* _Task description_: Output every line of the entries from the line containing "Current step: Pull" through the last, exactly, with no other content.

*** Provided material Section Begins ***

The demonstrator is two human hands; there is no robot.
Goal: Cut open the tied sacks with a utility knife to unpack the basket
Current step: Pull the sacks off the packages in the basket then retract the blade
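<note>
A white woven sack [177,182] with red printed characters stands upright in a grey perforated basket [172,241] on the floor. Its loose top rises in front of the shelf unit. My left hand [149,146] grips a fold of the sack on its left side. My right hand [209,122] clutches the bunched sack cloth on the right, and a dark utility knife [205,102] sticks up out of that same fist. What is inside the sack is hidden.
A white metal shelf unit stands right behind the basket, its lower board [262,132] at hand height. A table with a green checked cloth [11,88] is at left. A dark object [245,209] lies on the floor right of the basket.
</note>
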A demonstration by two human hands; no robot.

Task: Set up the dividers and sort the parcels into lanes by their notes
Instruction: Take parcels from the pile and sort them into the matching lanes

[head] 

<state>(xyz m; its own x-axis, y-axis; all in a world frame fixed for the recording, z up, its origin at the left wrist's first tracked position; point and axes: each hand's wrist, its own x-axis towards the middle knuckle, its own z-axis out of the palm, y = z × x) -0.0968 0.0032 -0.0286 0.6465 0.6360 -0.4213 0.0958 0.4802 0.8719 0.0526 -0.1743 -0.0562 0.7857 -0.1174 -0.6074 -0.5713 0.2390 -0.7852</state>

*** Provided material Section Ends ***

* _Result_:
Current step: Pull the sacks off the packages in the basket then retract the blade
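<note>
A white woven sack [177,182] with red printed characters stands upright in a grey perforated basket [172,241] on the floor. Its loose top rises in front of the shelf unit. My left hand [149,146] grips a fold of the sack on its left side. My right hand [209,122] clutches the bunched sack cloth on the right, and a dark utility knife [205,102] sticks up out of that same fist. What is inside the sack is hidden.
A white metal shelf unit stands right behind the basket, its lower board [262,132] at hand height. A table with a green checked cloth [11,88] is at left. A dark object [245,209] lies on the floor right of the basket.
</note>
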A demonstration by two human hands; no robot.

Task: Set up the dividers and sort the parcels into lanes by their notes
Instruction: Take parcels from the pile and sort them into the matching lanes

[head] 

<state>(xyz m; its own x-axis, y-axis; all in a world frame fixed for the recording, z up, its origin at the left wrist's first tracked position; point and axes: each hand's wrist, its own x-axis towards the middle knuckle, its own z-axis out of the palm, y = z × x) -0.0968 0.0032 -0.0286 0.6465 0.6360 -0.4213 0.0958 0.4802 0.8719 0.0526 -0.1743 -0.0562 0.7857 -0.1174 -0.6074 -0.5713 0.2390 -0.7852</state>

There's nothing left to add to the output.